Task requirements
For the entries below, repeat exactly each line starting with the one that contains "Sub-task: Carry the" and going on through the one that contains "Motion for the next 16", and no others.

Records provided
=-=-=

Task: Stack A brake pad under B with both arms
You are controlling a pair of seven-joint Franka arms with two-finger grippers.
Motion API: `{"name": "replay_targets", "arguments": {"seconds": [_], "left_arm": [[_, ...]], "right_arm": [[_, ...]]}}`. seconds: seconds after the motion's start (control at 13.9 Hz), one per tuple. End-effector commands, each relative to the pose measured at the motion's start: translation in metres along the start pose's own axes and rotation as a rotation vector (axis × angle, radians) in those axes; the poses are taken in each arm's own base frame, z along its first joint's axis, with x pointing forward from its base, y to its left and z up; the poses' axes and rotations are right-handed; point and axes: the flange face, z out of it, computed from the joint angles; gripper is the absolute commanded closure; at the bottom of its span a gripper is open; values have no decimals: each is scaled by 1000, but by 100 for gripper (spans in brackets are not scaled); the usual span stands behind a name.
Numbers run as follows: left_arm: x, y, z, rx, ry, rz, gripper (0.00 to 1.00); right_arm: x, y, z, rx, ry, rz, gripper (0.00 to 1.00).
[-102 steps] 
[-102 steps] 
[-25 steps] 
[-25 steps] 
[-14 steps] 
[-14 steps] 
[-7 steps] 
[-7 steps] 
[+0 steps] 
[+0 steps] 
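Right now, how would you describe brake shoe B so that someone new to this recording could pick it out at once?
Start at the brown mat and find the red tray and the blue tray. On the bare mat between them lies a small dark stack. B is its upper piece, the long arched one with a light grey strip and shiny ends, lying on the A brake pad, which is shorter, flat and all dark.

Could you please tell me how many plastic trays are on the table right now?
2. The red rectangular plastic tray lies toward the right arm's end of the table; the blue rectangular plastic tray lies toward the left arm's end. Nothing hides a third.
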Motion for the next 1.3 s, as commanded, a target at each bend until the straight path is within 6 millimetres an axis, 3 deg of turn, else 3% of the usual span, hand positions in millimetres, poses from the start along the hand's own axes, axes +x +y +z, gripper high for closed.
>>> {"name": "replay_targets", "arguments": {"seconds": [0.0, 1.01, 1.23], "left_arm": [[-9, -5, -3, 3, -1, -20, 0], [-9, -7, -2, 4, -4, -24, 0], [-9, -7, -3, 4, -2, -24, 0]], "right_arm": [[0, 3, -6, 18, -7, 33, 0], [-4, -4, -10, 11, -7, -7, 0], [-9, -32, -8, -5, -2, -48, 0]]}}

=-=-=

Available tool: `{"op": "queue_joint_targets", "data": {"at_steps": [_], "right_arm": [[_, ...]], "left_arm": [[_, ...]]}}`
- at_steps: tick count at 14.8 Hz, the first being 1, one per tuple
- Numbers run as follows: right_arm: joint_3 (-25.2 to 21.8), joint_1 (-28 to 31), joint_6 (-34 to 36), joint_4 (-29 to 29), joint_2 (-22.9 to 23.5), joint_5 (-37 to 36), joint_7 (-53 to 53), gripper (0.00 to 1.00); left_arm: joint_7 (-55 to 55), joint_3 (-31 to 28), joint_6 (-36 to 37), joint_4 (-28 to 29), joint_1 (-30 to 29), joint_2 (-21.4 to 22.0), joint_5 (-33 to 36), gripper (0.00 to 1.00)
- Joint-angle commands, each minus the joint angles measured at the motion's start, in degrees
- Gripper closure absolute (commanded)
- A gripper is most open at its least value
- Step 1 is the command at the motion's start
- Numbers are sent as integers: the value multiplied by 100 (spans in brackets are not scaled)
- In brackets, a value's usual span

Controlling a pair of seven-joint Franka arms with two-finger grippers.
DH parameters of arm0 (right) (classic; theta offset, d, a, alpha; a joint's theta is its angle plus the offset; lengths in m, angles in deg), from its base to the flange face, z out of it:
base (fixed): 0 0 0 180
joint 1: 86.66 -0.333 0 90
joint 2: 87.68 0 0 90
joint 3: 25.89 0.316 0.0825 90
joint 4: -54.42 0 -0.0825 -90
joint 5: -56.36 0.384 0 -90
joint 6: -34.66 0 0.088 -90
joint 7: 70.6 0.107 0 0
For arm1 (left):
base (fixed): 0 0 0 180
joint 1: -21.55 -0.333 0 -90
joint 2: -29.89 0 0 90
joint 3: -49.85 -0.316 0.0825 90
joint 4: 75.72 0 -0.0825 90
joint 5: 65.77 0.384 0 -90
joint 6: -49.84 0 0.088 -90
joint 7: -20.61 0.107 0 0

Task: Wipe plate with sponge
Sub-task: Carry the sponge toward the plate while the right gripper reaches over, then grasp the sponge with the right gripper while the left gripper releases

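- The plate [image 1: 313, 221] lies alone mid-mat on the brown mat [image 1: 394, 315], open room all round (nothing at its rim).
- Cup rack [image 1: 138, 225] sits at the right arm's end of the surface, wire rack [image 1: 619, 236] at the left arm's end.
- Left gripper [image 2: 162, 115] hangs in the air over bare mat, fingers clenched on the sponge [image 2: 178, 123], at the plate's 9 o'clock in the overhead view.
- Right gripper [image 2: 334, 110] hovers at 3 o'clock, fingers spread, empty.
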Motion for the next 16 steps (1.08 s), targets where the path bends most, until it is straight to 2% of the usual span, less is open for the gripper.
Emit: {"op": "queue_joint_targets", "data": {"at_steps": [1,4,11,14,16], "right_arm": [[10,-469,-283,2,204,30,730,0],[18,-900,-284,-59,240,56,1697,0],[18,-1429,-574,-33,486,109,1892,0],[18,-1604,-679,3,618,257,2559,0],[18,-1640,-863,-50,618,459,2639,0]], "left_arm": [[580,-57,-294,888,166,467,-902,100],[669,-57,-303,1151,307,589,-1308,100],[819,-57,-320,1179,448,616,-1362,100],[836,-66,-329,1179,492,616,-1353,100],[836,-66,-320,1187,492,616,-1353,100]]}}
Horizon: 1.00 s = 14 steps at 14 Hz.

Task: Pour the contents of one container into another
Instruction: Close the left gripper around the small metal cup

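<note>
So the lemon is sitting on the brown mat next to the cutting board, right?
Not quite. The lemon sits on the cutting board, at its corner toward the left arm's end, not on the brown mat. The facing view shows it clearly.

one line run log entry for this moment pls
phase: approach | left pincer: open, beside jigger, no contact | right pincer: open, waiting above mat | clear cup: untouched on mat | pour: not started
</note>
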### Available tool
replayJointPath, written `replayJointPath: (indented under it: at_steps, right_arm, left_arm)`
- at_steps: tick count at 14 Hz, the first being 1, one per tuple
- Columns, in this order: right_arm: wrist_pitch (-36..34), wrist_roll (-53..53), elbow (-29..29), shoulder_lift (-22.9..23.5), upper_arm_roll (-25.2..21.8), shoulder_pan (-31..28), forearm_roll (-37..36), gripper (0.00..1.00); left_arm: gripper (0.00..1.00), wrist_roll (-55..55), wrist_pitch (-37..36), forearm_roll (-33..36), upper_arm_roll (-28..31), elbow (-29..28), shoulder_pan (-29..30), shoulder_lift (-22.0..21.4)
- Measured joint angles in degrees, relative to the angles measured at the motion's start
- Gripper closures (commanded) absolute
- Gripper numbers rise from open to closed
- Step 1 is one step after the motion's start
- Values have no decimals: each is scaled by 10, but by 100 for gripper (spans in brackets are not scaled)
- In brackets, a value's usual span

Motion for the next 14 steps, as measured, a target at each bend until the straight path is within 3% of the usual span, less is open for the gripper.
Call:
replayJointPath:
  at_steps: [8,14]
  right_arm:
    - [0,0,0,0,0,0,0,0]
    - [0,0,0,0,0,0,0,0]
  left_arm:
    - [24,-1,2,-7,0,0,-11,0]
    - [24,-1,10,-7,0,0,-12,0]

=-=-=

Task solution
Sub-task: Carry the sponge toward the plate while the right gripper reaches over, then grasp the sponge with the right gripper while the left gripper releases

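- The plate [image 1: 313, 221] lies alone mid-mat on the brown mat [image 1: 394, 315], open room all round (nothing at its rim).
- Cup rack [image 1: 138, 225] sits at the right arm's end of the surface, wire rack [image 1: 619, 236] at the left arm's end.
- Left gripper [image 2: 162, 115] hangs in the air over bare mat, fingers clenched on the sponge [image 2: 178, 123], at the plate's 9 o'clock in the overhead view.
- Right gripper [image 2: 334, 110] hovers at 3 o'clock, fingers spread, empty.
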Motion for the next 16 steps (1.08 s), targets where the path bends most, until it is straight to 2% of the usual span, less is open for the gripper.

No part of the answer remains open.